▶ Exercise prompt
Of all the lines below, output only those starting at the one with "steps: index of" and ending at the one with "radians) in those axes", both ends included, exactly as written.

▶ Input data

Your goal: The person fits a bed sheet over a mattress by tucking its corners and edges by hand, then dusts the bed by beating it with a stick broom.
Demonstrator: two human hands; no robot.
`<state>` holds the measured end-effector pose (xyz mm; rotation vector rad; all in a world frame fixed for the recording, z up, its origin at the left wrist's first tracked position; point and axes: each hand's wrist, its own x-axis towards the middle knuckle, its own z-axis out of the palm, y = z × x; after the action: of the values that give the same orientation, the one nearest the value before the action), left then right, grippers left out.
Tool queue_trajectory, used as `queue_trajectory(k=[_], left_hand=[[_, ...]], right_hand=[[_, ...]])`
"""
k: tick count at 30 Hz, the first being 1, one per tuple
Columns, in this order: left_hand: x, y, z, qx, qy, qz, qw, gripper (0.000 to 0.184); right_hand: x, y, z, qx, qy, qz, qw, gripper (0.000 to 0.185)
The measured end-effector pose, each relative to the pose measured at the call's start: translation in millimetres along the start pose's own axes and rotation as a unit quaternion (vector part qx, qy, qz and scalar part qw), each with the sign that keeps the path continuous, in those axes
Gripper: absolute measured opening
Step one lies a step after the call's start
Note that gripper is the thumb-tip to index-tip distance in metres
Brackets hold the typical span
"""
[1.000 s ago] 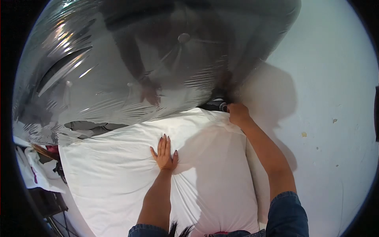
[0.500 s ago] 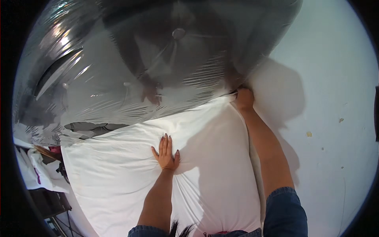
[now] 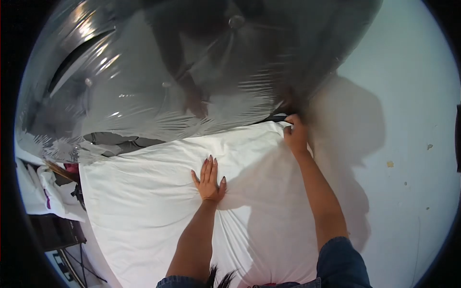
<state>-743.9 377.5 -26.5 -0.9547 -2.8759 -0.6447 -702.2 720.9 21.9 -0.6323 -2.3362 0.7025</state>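
Note:
A white sheet [image 3: 158,201], wrinkled and pulled into folds, covers the mattress in front of me. My left hand [image 3: 209,185] lies flat near its middle, fingers stretched out and pressing the cloth. At the far right corner, beside the wall, my right hand [image 3: 296,134] has its fingers curled around the sheet's edge, with the thumb on the near side. Just past those fingers a dark strip [image 3: 277,118] shows between the sheet and the headboard. The fingertips on the far side are partly hidden.
A large padded headboard [image 3: 144,101] in shiny clear plastic rises beyond the mattress, reflecting my arms. The plastic gapes low on the left. A white wall [image 3: 403,120] with chipped spots borders the right. White cloth [image 3: 33,192] and a dark stand [image 3: 57,235] are at the left.
My right hand has shifted slightly nearer at the corner, its index finger and thumb now showing. The left hand stays flat on the sheet. The view has moved a little.

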Motion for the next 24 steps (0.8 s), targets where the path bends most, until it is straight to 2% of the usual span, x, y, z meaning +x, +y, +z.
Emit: queue_trajectory(k=[1, 2, 4, 8, 12, 14, 15, 16, 18, 19, 20, 22, 24], left_hand=[[-0.2, 1.6, 0.9, 0.0, 0.002, 0.001, 1.0, 0.071], [-0.7, 3.4, 1.2, 0.002, 0.003, -0.001, 1.0, 0.071], [-0.6, 3.4, -1.5, 0.009, -0.011, -0.006, 1.0, 0.07], [-2.5, 4.1, -2.0, 0.017, 0.003, -0.004, 1.0, 0.067], [-5.2, 8.0, -2.9, -0.008, 0.069, 0.027, 0.997, 0.06], [-8.5, 6.3, -2.3, -0.052, 0.113, 0.045, 0.991, 0.064], [-10.8, 10.1, -9.5, -0.045, 0.108, 0.049, 0.992, 0.066], [-12.3, 15.5, -18.4, -0.039, 0.11, 0.045, 0.992, 0.066], [-14.5, 22.9, -42.4, -0.181, 0.16, 0.073, 0.968, 0.066], [-20.7, 24.9, -56.8, -0.306, 0.23, 0.106, 0.918, 0.059], [-32.0, 23.1, -72.8, -0.301, 0.238, 0.107, 0.917, 0.059], [-71.0, 15.4, -98.8, -0.24, 0.308, 0.05, 0.919, 0.048], [-106.5, 19.7, -96.2, -0.236, 0.307, -0.021, 0.922, 0.038]], right_hand=[[-4.8, -3.0, 3.3, 0.066, 0.039, 0.055, 0.996, 0.019], [-10.0, -5.5, 4.2, 0.068, 0.038, 0.054, 0.995, 0.019], [-20.0, -14.2, 4.1, -0.04, 0.0, 0.09, 0.995, 0.022], [-26.2, -10.3, -3.2, -0.022, -0.054, 0.086, 0.995, 0.026], [-16.8, -6.5, -11.2, -0.097, -0.094, 0.058, 0.989, 0.029], [-8.7, -21.3, -24.3, -0.228, -0.147, 0.06, 0.961, 0.03], [-5.8, -25.0, -29.7, -0.332, -0.157, 0.012, 0.93, 0.032], [-3.2, -26.1, -35.2, -0.326, -0.159, 0.008, 0.932, 0.032], [2.8, -34.3, -43.6, -0.362, -0.165, 0.008, 0.918, 0.031], [6.0, -40.5, -45.6, -0.372, -0.167, 0.008, 0.913, 0.028], [12.9, -46.0, -45.7, -0.367, -0.163, 0.002, 0.916, 0.028], [23.0, -46.2, -39.6, -0.37, -0.171, 0.027, 0.913, 0.026], [27.0, -34.8, -33.3, -0.367, -0.172, 0.03, 0.914, 0.029]])
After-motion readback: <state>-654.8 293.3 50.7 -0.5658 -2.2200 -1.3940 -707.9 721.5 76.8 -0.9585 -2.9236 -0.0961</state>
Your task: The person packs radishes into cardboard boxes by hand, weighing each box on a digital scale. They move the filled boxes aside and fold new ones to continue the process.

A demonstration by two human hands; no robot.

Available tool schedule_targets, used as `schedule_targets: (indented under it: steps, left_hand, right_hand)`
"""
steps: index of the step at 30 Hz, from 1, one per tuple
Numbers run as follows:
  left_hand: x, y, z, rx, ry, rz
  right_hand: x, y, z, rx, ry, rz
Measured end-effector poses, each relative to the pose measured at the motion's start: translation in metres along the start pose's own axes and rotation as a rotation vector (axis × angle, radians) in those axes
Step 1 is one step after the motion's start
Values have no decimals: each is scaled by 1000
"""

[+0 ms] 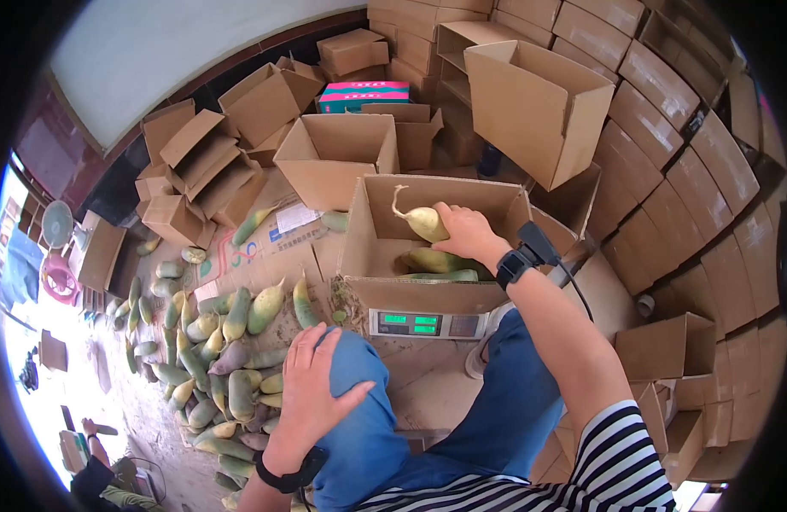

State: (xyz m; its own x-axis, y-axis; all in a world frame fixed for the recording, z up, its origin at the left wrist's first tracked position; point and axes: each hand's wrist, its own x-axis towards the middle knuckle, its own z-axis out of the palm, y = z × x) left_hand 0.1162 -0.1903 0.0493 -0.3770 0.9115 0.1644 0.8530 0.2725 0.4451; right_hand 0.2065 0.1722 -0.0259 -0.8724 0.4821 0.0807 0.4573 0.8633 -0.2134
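My right hand (469, 234) grips a pale yellow-green radish (425, 224) with a curled root, holding it inside an open cardboard box (436, 294). Beneath it in the box lie a few more green radishes (440, 261), partly hidden by my hand and the front wall. The box sits on a digital scale (428, 324) with lit green numbers. My left hand (312, 380) rests on my knee, fingers spread, holding nothing. Left of that knee, a large heap of green and whitish radishes (240, 393) covers the floor.
Open cardboard boxes (338, 158) stand behind the scale, with one more (521, 111) raised at the back right. Closed cartons (658, 81) are stacked along the right. A pink and teal box (364, 96) lies at the back. Another person's hand (90, 426) shows at lower left.
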Motion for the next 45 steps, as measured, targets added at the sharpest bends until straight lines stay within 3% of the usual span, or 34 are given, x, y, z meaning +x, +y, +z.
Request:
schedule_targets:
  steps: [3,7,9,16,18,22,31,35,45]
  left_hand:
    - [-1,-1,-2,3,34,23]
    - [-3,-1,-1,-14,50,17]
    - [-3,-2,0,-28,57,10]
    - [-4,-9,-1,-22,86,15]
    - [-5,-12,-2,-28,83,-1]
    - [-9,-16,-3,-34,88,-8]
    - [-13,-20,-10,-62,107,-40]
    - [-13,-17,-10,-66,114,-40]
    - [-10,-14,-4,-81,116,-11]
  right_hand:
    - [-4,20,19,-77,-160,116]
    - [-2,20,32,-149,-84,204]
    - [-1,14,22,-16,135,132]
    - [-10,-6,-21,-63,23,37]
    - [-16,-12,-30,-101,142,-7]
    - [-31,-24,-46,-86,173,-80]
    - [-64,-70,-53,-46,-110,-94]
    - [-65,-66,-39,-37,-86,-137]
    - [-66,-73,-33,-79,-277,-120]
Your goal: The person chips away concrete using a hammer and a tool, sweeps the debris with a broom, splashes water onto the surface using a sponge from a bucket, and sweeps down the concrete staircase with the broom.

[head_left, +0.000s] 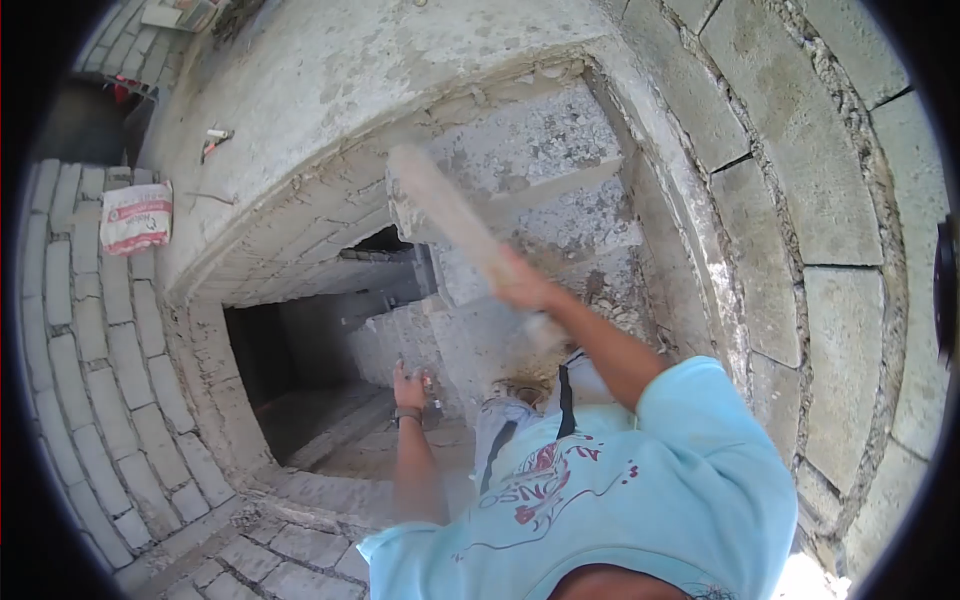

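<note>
A: The shirt point(640, 480) is closest, bent over the work. What's in the right hand point(525, 282)?

B: A pale bar point(440, 200), gripped near its lower end. It slants up and away over the steps point(560, 215). Too blurred to say what sort of tool it is.

A: Why hold it there?

B: My guess is reach: gripped low, most of its length lies out beyond the fist. I can't tell whether its far end touches the concrete.

A: And the fingers?

B: Wrapped round it, as far as the blur lets me see. The forearm runs forward and inward from the sleeve, across the body's front.

A: The left hand point(409, 384)?

B: Lower, out to the side, fingers parted and loosely bent. I see nothing surely held; there's a small pale speck by the fingertips that I can't make out. A dark band point(408, 413) circles the wrist.

A: Why out there?

B: Balance, perhaps, beside that dark hole point(290, 350).

A: And the bag point(137, 218)?

B: Off left against the blocks point(95, 370), well apart from both hands, likely out of the way.
</note>
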### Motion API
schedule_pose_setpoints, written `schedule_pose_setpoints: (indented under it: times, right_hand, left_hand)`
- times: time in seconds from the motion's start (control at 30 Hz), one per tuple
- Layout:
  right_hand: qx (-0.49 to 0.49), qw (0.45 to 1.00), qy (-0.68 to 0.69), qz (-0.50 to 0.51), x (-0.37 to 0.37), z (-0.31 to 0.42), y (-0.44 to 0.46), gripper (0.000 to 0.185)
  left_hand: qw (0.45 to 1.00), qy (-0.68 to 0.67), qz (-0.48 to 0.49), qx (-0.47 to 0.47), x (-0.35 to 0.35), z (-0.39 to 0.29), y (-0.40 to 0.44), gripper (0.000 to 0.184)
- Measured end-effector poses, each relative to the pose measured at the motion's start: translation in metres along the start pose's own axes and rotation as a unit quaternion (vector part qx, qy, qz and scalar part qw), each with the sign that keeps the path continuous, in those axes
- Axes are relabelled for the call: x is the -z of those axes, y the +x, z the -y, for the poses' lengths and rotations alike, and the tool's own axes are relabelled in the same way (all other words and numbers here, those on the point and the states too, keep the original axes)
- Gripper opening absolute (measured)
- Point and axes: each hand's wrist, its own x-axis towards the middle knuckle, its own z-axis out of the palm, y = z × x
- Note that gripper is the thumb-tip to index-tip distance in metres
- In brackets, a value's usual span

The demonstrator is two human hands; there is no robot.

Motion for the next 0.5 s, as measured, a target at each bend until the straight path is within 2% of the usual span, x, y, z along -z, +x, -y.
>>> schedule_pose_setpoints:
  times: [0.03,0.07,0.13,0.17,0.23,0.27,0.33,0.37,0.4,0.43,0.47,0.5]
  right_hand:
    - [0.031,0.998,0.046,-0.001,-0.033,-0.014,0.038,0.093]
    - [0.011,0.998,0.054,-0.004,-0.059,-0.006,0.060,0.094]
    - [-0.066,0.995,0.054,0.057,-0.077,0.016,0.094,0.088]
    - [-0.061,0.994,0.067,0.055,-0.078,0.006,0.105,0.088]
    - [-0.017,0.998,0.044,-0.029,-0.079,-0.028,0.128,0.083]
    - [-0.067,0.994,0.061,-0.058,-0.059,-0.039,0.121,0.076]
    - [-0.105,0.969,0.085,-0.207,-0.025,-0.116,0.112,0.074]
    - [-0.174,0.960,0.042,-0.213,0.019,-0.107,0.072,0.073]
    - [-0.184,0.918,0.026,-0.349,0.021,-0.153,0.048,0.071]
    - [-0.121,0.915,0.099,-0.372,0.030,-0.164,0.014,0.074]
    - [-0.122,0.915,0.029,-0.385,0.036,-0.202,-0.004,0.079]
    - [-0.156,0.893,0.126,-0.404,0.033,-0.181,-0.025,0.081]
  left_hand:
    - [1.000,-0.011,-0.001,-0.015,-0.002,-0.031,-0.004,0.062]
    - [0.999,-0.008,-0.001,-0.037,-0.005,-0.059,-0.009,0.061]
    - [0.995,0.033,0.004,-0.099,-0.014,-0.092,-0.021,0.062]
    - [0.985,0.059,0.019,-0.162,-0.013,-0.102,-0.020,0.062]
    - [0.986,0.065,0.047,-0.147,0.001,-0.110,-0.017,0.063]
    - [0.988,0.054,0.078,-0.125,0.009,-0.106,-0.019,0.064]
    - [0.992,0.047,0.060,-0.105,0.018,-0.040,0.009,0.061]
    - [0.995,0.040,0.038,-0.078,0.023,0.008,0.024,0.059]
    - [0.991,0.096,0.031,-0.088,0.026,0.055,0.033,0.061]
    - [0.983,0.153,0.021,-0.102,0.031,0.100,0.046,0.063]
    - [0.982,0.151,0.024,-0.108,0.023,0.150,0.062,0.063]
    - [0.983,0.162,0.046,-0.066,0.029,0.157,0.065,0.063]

▶ Answer section
steps: index of the step at 30 Hz, from 1, one per tuple
Numbers run as follows:
  left_hand: x, y, z, rx, ry, rz
  right_hand: x, y, z, rx, ry, rz
Measured end-effector poses, each relative to the pose measured at the motion's start: translation in metres along the start pose's own axes and rotation as a rotation vector (axis × angle, radians) in those axes

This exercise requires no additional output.